GazeChat: Enhancing Virtual Conferences with Gaze-aware 3D Photos
Zhenyi He, Keru Wang, Brandon Yushan Feng, Ruofei Du, and Ken Perlin. 2021. In The 34th Annual ACM Symposium on User Interface Software and Technology (UIST ’21).
This paper introduces GazeChat, a remote communication system that visually represents users as gaze-aware 3D profile photos. This satisfies users’ privacy needs while keeping online conversations engaging and efficient. GazeChat uses a single webcam to track whom any participant is looking at, then uses neural rendering to animate all participants’ profile images so that participants appear to be looking at each other.
Render‐based factorization for additive light field display
Deng, Nianchen, Zhenyi He, and Xubo Yang. Computer Animation and Virtual Worlds 32, no. 3-4 (2021): e2010.
Augmented Reality (AR) and Virtual Reality (VR) applications enable viewers to experience 3D graphics immersively. However, current hardware either fails to provide multiple viewpoints like projectors or cause conflicts between vergence and accommodation like consumable headsets. Prior researchers have designed multi-view displays to solve the problem by enabling view-dependent images and focus cues. Nevertheless, it requires minutes to calculate one frame, which is critical for real-time AR/VR applications. In this paper, we propose a new render-based factorization for additive light field display and further improve the performance by optimizing the initialization of layers. We next compare our work with the state of the art and the results show that our solution has competitive results while the calculation takes less than 20 ms for each frame.

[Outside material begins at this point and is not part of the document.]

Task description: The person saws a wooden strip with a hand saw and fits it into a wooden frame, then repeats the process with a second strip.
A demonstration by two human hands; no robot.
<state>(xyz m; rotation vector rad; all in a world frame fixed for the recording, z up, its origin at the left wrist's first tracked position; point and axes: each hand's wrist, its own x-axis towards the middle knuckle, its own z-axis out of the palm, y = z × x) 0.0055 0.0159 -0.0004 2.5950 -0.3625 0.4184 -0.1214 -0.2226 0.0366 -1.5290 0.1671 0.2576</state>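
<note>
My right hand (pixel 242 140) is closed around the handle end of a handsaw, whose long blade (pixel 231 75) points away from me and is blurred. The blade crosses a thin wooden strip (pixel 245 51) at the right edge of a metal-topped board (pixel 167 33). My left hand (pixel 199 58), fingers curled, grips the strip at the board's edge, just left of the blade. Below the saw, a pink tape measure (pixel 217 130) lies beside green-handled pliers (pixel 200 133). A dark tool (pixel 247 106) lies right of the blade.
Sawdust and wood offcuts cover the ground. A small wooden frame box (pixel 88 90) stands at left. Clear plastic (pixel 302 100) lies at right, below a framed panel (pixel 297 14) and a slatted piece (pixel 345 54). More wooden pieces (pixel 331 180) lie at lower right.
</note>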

Augment Remote Small-Group Conversation through Eye Contacts Visualization
We introduce a web-based video conferencing system, which empowers remote users to identify eye contact and spatial relationships in small-group conversations. Leveraging real-time eye-tracking technology available with ordinary webcams, LookAtChat tracks each user’s gaze direction identifies who is looking at whom, and provides corresponding spatial cues. Informed by formative interviews with 5 participants who regularly use videoconferencing software, we explored the design space of eye contact visualization in both 2D and 3D layouts. We further conducted an exploratory user study (N=20) to evaluate LookAtChat in three conditions: baseline layout, 2D directional layout, and 3D perspective layout.
TapGazer: Touch Typing with Finger Tapping and Gaze-directed Word Selection (Ongoing)
In the years to come, smartphones may be replaced by inexpensive and lightweight eyeglasses capable of displaying augmented reality. Ideally those future glasses will incorporate gaze detection, and will also track hand and finger movements. Wearers of those glasses should then be able to type text simply by tapping their fingers on any surface.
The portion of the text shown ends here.